*Supplied data:*

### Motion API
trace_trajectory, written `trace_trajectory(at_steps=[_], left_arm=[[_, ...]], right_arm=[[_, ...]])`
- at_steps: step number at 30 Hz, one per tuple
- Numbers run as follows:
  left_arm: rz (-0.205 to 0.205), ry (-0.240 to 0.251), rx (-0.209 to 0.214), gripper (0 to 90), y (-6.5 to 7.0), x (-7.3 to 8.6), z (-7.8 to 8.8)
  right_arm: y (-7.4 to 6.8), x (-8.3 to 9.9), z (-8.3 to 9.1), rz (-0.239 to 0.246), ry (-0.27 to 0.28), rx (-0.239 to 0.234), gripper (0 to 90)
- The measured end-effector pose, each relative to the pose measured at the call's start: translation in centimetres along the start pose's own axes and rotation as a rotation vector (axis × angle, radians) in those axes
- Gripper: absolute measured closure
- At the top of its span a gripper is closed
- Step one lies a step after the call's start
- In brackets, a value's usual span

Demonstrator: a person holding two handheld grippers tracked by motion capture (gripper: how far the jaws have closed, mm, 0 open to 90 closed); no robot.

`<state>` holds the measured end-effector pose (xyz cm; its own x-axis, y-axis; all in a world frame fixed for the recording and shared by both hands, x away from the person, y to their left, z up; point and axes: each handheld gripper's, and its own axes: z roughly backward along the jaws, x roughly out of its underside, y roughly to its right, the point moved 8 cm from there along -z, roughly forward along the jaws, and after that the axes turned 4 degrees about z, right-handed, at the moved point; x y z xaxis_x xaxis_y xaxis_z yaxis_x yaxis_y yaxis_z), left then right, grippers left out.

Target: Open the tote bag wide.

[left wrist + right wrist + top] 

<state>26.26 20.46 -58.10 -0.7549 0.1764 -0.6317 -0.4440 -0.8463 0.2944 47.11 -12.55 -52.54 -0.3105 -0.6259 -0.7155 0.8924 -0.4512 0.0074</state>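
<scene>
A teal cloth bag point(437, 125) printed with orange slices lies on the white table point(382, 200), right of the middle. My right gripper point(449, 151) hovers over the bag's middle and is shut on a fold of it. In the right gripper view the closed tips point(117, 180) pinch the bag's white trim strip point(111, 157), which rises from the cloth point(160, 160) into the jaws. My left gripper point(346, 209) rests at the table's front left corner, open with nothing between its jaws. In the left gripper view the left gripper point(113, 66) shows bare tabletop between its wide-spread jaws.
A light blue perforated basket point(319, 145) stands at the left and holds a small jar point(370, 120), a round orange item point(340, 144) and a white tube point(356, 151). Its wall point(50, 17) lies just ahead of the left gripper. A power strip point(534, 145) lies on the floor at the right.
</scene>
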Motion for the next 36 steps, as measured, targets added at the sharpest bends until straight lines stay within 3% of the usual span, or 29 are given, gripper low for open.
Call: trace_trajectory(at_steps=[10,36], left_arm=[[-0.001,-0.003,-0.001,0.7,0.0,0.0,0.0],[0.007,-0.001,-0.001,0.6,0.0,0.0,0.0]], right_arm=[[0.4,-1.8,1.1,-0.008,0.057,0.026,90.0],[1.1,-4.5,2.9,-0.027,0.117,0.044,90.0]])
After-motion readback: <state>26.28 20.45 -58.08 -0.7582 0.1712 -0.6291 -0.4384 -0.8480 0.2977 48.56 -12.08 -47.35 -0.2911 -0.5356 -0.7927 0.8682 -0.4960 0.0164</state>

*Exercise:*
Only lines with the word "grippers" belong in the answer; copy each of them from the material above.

*Task answer:*
Demonstrator: a person holding two handheld grippers tracked by motion capture (gripper: how far the jaws have closed, mm, 0 open to 90 closed); no robot.
`<state>` holds the measured end-effector pose (xyz cm; its own x-axis, y-axis; all in a world frame fixed for the recording and shared by both hands, x away from the person, y to their left, z up; point and axes: each handheld gripper's, and its own axes: z roughly backward along the jaws, x roughly out of its underside, y roughly to its right, the point moved 8 cm from there along -z, roughly forward along the jaws, and after that the axes turned 4 degrees about z, right-handed, at the moved point; x y z xaxis_x xaxis_y xaxis_z yaxis_x yaxis_y yaxis_z), left then right, grippers left out.

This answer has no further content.